## Prompt
Look through the listing below and report how many lines contain "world", as a bare number.

## Given information
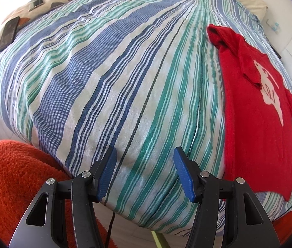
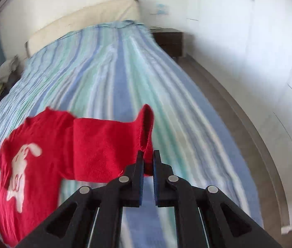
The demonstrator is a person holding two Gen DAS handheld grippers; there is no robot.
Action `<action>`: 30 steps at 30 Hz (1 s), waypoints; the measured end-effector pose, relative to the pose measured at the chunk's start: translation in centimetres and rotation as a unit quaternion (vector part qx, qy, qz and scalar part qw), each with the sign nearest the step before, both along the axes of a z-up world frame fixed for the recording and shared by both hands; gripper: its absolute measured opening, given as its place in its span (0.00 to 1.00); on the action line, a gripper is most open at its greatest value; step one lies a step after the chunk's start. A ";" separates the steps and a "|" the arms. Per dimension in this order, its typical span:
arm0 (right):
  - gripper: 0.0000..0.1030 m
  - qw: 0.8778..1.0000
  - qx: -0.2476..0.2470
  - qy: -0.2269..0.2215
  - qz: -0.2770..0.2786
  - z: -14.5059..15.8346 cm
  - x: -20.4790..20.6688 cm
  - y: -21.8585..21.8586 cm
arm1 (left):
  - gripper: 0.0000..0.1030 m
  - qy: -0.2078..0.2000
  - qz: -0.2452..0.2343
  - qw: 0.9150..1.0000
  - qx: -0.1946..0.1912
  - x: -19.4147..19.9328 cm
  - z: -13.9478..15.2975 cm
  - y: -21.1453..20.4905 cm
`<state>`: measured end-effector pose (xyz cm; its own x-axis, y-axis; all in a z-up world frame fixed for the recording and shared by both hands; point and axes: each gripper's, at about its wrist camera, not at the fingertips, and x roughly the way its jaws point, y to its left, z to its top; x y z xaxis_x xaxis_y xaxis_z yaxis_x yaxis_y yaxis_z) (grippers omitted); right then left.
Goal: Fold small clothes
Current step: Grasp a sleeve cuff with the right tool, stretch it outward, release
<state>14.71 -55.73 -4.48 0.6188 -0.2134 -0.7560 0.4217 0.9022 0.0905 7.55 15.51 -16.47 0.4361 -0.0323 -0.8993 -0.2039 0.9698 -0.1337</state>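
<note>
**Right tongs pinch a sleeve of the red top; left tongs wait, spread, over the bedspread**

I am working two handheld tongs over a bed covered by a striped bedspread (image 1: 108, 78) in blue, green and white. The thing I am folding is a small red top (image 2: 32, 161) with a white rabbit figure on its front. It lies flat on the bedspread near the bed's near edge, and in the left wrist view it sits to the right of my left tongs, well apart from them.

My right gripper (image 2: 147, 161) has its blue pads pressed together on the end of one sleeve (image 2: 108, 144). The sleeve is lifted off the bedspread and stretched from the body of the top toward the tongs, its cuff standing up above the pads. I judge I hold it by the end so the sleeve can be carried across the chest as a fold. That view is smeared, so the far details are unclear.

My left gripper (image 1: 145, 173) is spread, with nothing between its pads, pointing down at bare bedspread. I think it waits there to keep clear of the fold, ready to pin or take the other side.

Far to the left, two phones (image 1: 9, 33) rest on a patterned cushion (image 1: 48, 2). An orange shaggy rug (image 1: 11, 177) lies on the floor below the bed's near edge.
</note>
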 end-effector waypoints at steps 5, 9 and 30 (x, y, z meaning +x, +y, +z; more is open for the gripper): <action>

## Task output
2